Thanks for the explanations, Kazuho! Would it be possible to share the
commands you used to produce the given results? It would be interesting so
others can do direct comparisons with their own performance benchmarking.
It is always hard to do comparisons across implementations with varying
hardware and OS versions.

Matt Joras

On Thu, Jun 18, 2020 at 2:40 PM Kazuho Oku <> wrote:

> Nick, Matt, Mikkel, thank you for your comments.
> 2020年6月18日(木) 23:52 Nick Banks <>om>:
>> We’ve found that an easy way to minimize the CPU cost of the header
>> protection (on send and receive) is batching. If you copy 8 packet headers
>> into a single contiguous block of memory, you can do a single crypto
>> operation on it. The cost of doing one batch of 8 is essentially the same
>> as doing just a single header. This effectively cuts the cost of header
>> protection to 1/8th the original cost.

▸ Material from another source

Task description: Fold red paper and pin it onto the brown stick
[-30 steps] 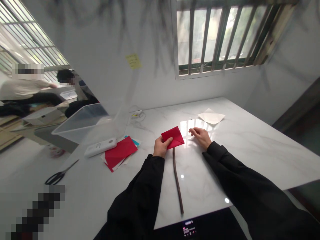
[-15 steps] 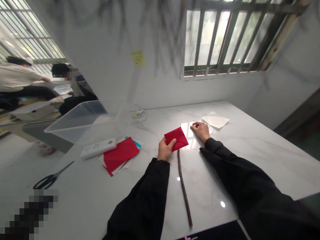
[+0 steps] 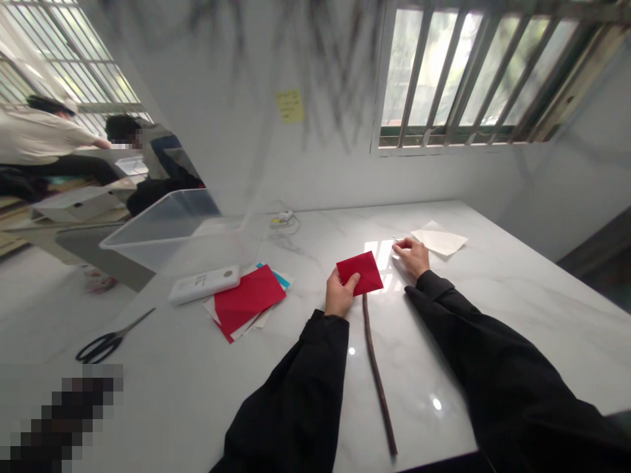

Obviously this only works if you
>> have enough packets to batch process, but for high throughput tests, you
>> usually do.
>> Feel free to take a look at the MsQuic code (receive path
>> <>
>> , send path
>> <>).
>> The nice thing about this design (for those of us who don’t have as much
>> special crypto expertise) is that it doesn’t require any special crypto
>> changes. I’d be interested to see if our two approaches could be combined
>> for even better performance!
> Thank you for sharing your experience. This is indeed a sensible approach
> for minimizing the cost of header protection. On the receive side,
> processing multiple packets in batch is the only way of minimizing the cost
> of header protection, because AEAD unprotection cannot start until the
> result of header unprotection is being obtained. Considering that modern
> x86-64 CPUs can run 4 to 8 AES block operations in parallel, doing header
> protection for one packet at a time is a waste of CPU resources.
> To paraphrase, the two approaches are orthogonal on the receive-side, and
> combining them would give better performance. My napkin tells me that I can
> expect at most 3% reduction in CPU cycles spent in crypto.
> On the send side however, I do not expect to see performance increase by
> combining the two approaches. This "game" is about keeping the CPU
> pipelines that do AES-NI running at their full speed. The cost does not
> change as long as the AES operations of header protection are run in
> parallel with other AES operations, regardless of that being AEAD or header
> protection o other packets.
> If there's chance of further improving performance, I tend to think that
> that would come from overlapping the AEAD operation of multiple packets.
> This "game" is about keeping the AES-NI pipeline busy. With Fusion, we've
> reached 90% of the theoretical maximum speed (9th-gen Intel Core CPUs can
> do 64 bytes of AES encryption in 40 clocks). The question to us is if we
> want to consider changing our API for single-digit performance gain.
> 2020年6月19日(金) 2:21 Matt Joras <>om>:
>> I was curious, since it's not mentioned on the PRs that I saw, were these
>> tests done with any adjustments to the ACK frequency on the client? Or is
>> this with the default ACK policy of ACKing every other?
> This is an important point, thank you for asking. We did reduce ACK
> frequency to 1/8 CWND, as we did in our previous report [1]. In fact, you
> cannot turn that off with quicly.
> 2020年6月19日(金) 2:35 Mikkel Fahnøe Jørgensen <>om>:
>> I am a bit surprised that it is possible to use bulk encrypt headers as
>> Nick suggests as I would have thought the key / nonce was associated with
>> the packet, but I haven’t looked closely recently.
> That's a keen observation. Nonce used for header protection does depend on
> the output of AEAD. Though, because the nonce is taken from the very first
> few bytes of AEAD output, it is possible to start calculating the header
> protection vector before finishing AEAD operation, unless the packet is
> tiny. The position of the nonce was deliberately chosen to provide room for
> this type of optimization. I recall at least one person (Martin Thomson)
> arguing for having this possibility.
> [1]
> --
> Kazuho Oku